Unite a déclaré que l’industrie ne serait pas en mesure de se remettre de la pénurie de personnel si les entreprises continuaient à « offrir des salaires bas et des conditions de travail médiocres aux nouveaux employés ». Mais, les compagnies aériennes subissant 200 milliards de dollars de pertes en raison de la pandémie, payer des salaires plus élevés pour attirer du personnel n’est pas une solution facile.

D’autres coûts croissants, tels que le carburant, exercent déjà des pressions sur les marges, ce qui exacerbe le problème, dit Robinson. « Ils ne peuvent pas se permettre de payer plus les gens, ce qui attirerait de meilleurs candidats. »

Compte tenu des défis sans précédent auxquels est confrontée l’industrie aérospatiale, de nombreux travailleurs ont déclaré éprouver du stress.

« Vous avez également un niveau élevé d’épuisement professionnel des cadres intermédiaires, en raison des pressions exercées par les équipes de direction et les membres juniors de l’équipe, ce qui peut alimenter un lieu de travail stressant », observe Robinson. Pour résoudre ce problème, dit-elle, le secteur a besoin « d’un changement de culture du haut vers le bas ».

Elle déclare : « Le leadership est extrêmement important pour la culture d’une entreprise, de la façon dont vous parlez et faites confiance au personnel, à son environnement de travail — le personnel a besoin de se sentir inspiré. Les processus, le leadership, la motivation et la productivité sont tous essentiels . . . Embauchez bien, faites confiance à vos employés, traitez-les correctement et ils ne partiront pas.

Un moyen efficace d’attirer plus de personnes dans l’industrie consiste à offrir une gamme d’opportunités de carrière, selon Alison Gregory, experte en ressources humaines et en changement au cabinet de conseil en gestion PA Consulting.

« Avec autant de rôles différents dans une industrie aussi vaste, il devrait y avoir des opportunités pour les personnes d’avoir des carrières en ‘zigzag’ et des opportunités de détachement – aidant à retenir les talents clés et offrant une proposition attrayante aux candidats potentiels », dit-elle.

Pierre Michard, directeur d’unité commerciale chez l’avionneur gallois STG Aerospace, estime que le secteur reste attractif pour quiconque s’intéresse à la technologie et à la science.

« La compétence clé que nous recherchons au-delà de la compétence technique est la curiosité », dit-il. « Nous avons besoin que tous nos concepteurs soient curieux de la technologie et des applications. »

Cependant, Michard note que les attentes et les exigences varient selon les différents groupes démographiques. « Les jeunes designers recherchent un environnement dans lequel ils peuvent développer leur base de connaissances et éventuellement leur carrière.

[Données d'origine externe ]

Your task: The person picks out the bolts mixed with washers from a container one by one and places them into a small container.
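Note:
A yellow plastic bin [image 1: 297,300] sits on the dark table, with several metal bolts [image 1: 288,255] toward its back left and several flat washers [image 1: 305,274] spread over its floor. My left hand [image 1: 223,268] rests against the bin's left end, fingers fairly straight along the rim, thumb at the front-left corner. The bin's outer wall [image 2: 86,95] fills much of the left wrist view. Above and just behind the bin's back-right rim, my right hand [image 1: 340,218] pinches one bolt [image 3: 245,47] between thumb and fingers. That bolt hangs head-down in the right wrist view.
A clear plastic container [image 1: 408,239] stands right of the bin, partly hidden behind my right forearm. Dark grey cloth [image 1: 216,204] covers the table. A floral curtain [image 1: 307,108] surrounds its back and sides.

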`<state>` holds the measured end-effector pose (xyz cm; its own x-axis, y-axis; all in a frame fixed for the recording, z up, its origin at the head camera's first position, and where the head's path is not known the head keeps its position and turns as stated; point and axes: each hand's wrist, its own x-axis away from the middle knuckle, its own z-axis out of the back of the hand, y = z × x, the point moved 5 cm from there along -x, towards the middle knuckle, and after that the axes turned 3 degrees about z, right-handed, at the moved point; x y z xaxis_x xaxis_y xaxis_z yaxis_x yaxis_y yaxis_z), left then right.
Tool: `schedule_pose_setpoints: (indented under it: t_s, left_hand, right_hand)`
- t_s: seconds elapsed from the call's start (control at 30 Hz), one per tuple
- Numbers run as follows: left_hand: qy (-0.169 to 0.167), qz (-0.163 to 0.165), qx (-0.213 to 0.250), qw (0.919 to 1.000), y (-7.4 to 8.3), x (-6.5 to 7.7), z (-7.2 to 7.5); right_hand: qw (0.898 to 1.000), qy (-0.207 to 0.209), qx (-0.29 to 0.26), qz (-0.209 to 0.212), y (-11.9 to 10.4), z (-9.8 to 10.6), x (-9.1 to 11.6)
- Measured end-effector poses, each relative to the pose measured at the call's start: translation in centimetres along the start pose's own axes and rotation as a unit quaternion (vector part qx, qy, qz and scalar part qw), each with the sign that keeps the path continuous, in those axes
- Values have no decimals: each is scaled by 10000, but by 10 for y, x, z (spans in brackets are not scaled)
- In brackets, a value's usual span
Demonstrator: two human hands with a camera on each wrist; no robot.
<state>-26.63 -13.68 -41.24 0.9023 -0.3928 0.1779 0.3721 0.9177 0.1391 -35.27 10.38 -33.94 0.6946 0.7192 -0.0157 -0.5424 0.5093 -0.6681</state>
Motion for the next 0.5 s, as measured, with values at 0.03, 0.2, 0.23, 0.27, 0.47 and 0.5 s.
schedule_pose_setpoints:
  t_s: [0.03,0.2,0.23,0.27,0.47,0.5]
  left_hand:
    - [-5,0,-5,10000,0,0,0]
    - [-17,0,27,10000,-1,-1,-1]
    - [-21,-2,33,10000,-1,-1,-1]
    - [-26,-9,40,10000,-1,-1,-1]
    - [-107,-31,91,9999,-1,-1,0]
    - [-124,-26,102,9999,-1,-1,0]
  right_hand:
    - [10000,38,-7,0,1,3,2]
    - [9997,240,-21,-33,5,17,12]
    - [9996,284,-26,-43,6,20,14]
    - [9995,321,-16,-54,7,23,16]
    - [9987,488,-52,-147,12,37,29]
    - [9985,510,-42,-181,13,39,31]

L’une des questions les plus fréquemment posées lors des entretiens est actuellement : « qui va me guider ? » . . . Les candidats plus expérimentés, en particulier ceux des grandes organisations, recherchent un environnement où ils obtiennent plus de liberté de conception et moins de bureaucratie. »

Mais pour maintenir le flux de candidats qualifiés pour les postes de technologie aérospatiale, certains pensent que l’industrie a besoin de l’aide du gouvernement.

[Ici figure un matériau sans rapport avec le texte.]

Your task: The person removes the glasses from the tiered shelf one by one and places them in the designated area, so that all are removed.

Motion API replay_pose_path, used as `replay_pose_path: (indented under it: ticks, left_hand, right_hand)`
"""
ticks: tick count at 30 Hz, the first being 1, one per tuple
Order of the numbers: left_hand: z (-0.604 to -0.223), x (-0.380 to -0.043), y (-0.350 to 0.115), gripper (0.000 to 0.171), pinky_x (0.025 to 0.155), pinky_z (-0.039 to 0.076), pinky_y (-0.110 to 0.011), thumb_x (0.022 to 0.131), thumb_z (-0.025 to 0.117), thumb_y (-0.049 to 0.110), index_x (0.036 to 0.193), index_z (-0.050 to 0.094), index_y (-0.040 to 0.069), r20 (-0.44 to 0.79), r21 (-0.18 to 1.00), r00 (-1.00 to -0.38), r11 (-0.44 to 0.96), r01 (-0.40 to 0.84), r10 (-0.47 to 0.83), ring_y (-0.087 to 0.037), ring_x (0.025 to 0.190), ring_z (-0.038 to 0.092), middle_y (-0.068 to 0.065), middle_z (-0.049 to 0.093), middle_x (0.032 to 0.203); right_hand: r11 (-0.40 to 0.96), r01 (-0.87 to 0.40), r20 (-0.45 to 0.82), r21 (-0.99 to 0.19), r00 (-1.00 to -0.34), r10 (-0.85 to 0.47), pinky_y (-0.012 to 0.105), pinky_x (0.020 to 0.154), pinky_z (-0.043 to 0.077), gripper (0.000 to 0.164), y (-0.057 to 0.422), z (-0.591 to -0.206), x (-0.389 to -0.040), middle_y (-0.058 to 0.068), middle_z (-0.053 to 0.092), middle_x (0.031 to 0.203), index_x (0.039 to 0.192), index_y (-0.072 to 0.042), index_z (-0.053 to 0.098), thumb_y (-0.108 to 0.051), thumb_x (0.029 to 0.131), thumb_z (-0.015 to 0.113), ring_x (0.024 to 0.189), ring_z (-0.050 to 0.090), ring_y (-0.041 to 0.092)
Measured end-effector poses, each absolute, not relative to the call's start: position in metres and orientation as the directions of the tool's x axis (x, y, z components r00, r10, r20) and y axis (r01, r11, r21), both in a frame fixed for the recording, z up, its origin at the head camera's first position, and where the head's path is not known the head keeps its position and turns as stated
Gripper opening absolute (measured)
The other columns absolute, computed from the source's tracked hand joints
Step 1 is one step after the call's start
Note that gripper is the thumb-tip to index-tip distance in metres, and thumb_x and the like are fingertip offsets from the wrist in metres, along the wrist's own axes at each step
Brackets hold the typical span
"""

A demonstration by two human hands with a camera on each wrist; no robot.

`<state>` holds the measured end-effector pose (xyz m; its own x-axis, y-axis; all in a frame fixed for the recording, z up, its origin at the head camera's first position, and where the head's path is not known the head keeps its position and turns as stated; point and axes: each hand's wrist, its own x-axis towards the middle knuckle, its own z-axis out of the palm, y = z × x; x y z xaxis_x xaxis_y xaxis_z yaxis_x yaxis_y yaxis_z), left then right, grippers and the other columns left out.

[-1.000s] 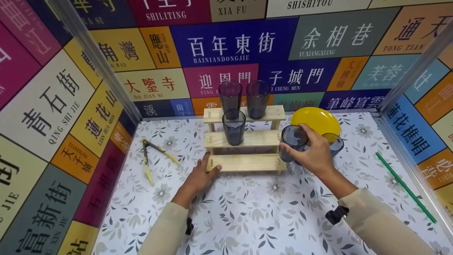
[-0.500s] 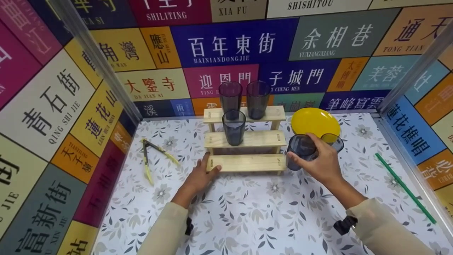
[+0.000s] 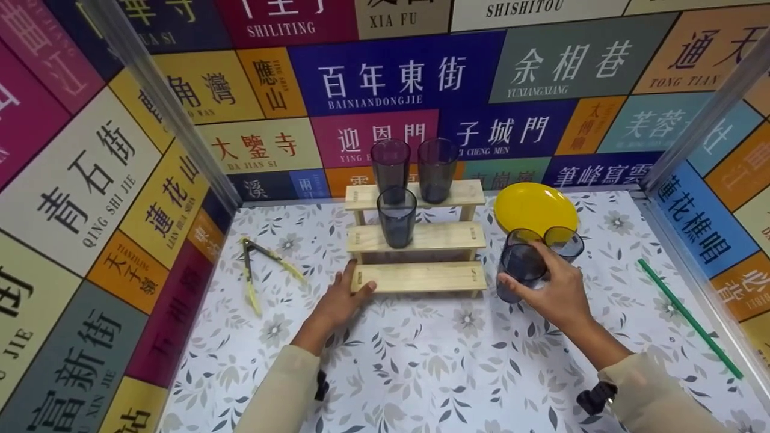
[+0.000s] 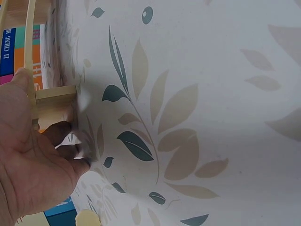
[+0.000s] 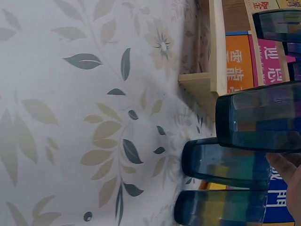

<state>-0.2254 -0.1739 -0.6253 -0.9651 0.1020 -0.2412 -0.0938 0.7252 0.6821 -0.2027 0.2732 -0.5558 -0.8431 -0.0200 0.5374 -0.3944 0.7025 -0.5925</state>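
Observation:
My right hand [image 3: 550,291] holds a smoky dark drinking glass [image 3: 511,282] between thumb and fingers, to the right of a three-tier wooden stand [image 3: 421,278]. In the right wrist view the held glass [image 5: 258,117] has its base higher off the table than two other glasses [image 5: 225,162] beside it. One of those glasses [image 3: 568,240] shows behind the hand in the head view; the other is mostly hidden. My left hand [image 3: 337,304] grips the left end of the stand's lowest tier, thumb on top. A similar glass [image 3: 397,219] stands on the middle tier.
Two more glasses [image 3: 438,171] stand on the top tier. A yellow plate [image 3: 535,204] lies behind the right-hand glasses. At the right lies a green stick [image 3: 689,319], at the left a V-shaped black and yellow tool [image 3: 264,258]. Printed panels [image 3: 409,72] wall the table.
My right hand has moved the held glass rightward and slightly toward me, away from the stand's right end. The left hand stays on the lowest tier.

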Motion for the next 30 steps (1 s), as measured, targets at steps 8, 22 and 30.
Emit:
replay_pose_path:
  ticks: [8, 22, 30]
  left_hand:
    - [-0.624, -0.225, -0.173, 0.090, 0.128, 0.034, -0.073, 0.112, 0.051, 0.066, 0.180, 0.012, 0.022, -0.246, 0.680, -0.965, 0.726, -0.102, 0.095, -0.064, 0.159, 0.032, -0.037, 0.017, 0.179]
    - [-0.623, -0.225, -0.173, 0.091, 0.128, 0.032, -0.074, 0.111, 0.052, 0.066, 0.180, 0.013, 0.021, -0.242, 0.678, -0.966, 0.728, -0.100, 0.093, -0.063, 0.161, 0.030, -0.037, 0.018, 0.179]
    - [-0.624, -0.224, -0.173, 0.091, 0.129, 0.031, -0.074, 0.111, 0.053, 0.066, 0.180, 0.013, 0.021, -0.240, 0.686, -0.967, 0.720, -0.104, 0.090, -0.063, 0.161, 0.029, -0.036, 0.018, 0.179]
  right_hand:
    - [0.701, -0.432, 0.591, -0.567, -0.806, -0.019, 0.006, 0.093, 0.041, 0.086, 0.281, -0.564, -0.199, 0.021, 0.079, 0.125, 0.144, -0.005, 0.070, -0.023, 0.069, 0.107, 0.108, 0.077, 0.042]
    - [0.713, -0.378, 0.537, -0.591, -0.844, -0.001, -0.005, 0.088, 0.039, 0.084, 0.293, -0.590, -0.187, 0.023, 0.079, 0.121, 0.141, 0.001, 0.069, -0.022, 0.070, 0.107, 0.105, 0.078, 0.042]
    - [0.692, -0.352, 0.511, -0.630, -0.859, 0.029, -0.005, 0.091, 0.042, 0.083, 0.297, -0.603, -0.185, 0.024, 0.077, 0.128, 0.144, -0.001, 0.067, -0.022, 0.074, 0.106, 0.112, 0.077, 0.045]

John Young, responsable des campagnes stratégiques pour l’espace chez BAE Systems Digital Intelligence, déclare : « Avec la demande croissante d’expertise technique et non technique, le déficit de compétences continue de se creuser. La collaboration public-privé sera essentielle pour permettre la prochaine génération de compétences pour l’économie spatiale.

Parallèlement au soutien et aux investissements gouvernementaux, il favorise l’idée d’une académie nationale de l’espace qui « retrouverait la position d’un secteur aussi dynamique et innovant ».

« Un environnement plus collaboratif », dit-il, « créera des scénarios communs pour nous aider à combler le manque de talents, à créer des normes clés – en particulier liées au salaire, ainsi qu’à partager les connaissances de l’industrie pour les meilleures pratiques en matière de recrutement et de rétention ».